My thesis was that, to compete in the 22nd-century digital marketplace, CEOS, copywriters, and marketers will have to take a holistic approach to the sales process, including marketing to prospects, onboarding new customers, and serving existing ones. Prior to the internet, general advertising companies could dominate their markets by focusing their marketing on instinct and emotion. Likewise, direct marketing companies could grow huge by focusing on emotion and thinking (i.e., rationalization). Today, every business of every kind must appeal to and satisfy all three parts of the brain.
Below, I answer two questions that account for most of those I received…
From BP, a direct marketer – re my claim that direct marketers need to appeal to instinct (the lizard brain):
“I’m thinking that the lizard brain might be the ad, or some image/headline that immediately makes someone stop and pay attention. Some kind of pattern interrupt of sorts, since the lizard brain is basically scanning for something new and different to pay attention to because, in the past, it could be a lion waiting to attack you. Can you give a few examples?”

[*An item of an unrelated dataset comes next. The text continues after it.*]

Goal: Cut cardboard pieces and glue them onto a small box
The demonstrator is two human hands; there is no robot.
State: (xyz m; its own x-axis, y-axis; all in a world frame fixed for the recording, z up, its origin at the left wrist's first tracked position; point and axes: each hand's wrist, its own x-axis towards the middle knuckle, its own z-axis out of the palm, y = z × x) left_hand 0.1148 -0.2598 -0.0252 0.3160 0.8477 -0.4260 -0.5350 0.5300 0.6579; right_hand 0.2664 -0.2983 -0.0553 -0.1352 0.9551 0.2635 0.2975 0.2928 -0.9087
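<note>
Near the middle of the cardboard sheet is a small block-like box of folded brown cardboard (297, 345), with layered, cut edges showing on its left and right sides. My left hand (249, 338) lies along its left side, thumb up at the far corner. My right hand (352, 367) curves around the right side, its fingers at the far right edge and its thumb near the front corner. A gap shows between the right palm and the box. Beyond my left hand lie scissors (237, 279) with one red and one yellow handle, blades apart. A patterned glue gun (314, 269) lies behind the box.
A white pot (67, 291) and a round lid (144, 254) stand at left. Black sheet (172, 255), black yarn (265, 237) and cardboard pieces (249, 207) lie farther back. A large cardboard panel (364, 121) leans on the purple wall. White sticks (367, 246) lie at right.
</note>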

My answer: Exactly. With the hundreds of micro-messages a typical consumer is exposed to on the internet every day, it’s no longer possible to capture attention with headlines like “How to Lose 20 pounds in 10 Days.” Such a promise could underline the pitch, but to distinguish your ad from so many others, you have to do more than that. Something that stops the casual reader in his tracks – if only for a second. There are several ways to do that. Some are verbal – usually single words that feel somehow wrong or out of place. And some are visual – images, photos, even typefaces that are in some way jarring. Of course, it’s not enough to simply interrupt. The rhetorical device you choose must also appeal to a lizard instinct. For a moment, and only a moment, it must scare him like a snake in the grass or allure him like an irresistible aroma.
From KB, a general advertising executive:
“You said that people in my line of work understand instinct and emotion. I get that. How does the neocortical brain come into play?”
My answer: In the pre-internet days, goods marketing via general advertising sent people into stores where real live salespeople closed the sale and then sent customers home to experience their purchases. Nowadays, more and more goods are simply delivered directly from the distributor to the customer. This directness means that all sorts of things the salesperson did to convince the customer that she made a good purchase are missing. So, to keep refunds down and repeat buying high, general advertisers will be asked to do much more: to create materials that will help customers rationalize their purchases ex post facto.